The use of ICDs within 40 days of an acute MI is of particular importance. Several studies have raised concern about the increase in heart failure mortality in patients who have experienced both appropriate and inappropriate ICD discharge for arrhythmias. It is unclear whether the increased heart failure precedes or is a result of ICD discharge. Similar observations were made in patients in whom an ICD was implanted early after an acute MI for the primary prevention of arrhythmic deaths. A recent study of the Defibrillation in Acute Myocardial Infarction Trial (DINAMIT) re-examines the observation that that heart failure mortality increased in patients who received an ICD shock (Circulation 2010;122:2645-52).
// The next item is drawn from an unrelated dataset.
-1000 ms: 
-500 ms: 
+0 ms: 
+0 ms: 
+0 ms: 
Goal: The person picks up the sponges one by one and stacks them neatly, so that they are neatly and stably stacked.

DINAMIT enrolled patients 6–40 days after an acute MI in patients with left ventricular ejection fraction of less than 35%. Although ICD therapy decreased arrhythmic deaths, there was an increase in heart failure mortality in those patients who had an ICD shock, which resulted in a net increased mortality.

Both the American College of Cardiology and the Heart Rhythm Society have expressed concern about the recent report and plan to further emphasize ICD guidelines. The HRS is cooperating with the Department of Justice in an investigation of the inappropriate Medicare payments of ICDs “to lend expertise concerning the proper guidelines for clinical decision making,” according to a statement. Should the Justice Department become involved in the appropriate use of medical guidelines, an entirely new disturbing dimension would be introduced in regard to guideline application. In the meantime, both cardiologists and noncardiologists should rethink their decisions in regard to the use of ICDs. They clearly represent an important medical advance that has saved the lives of many of our patients, but their use does have significant risks which must be balanced against their benefit.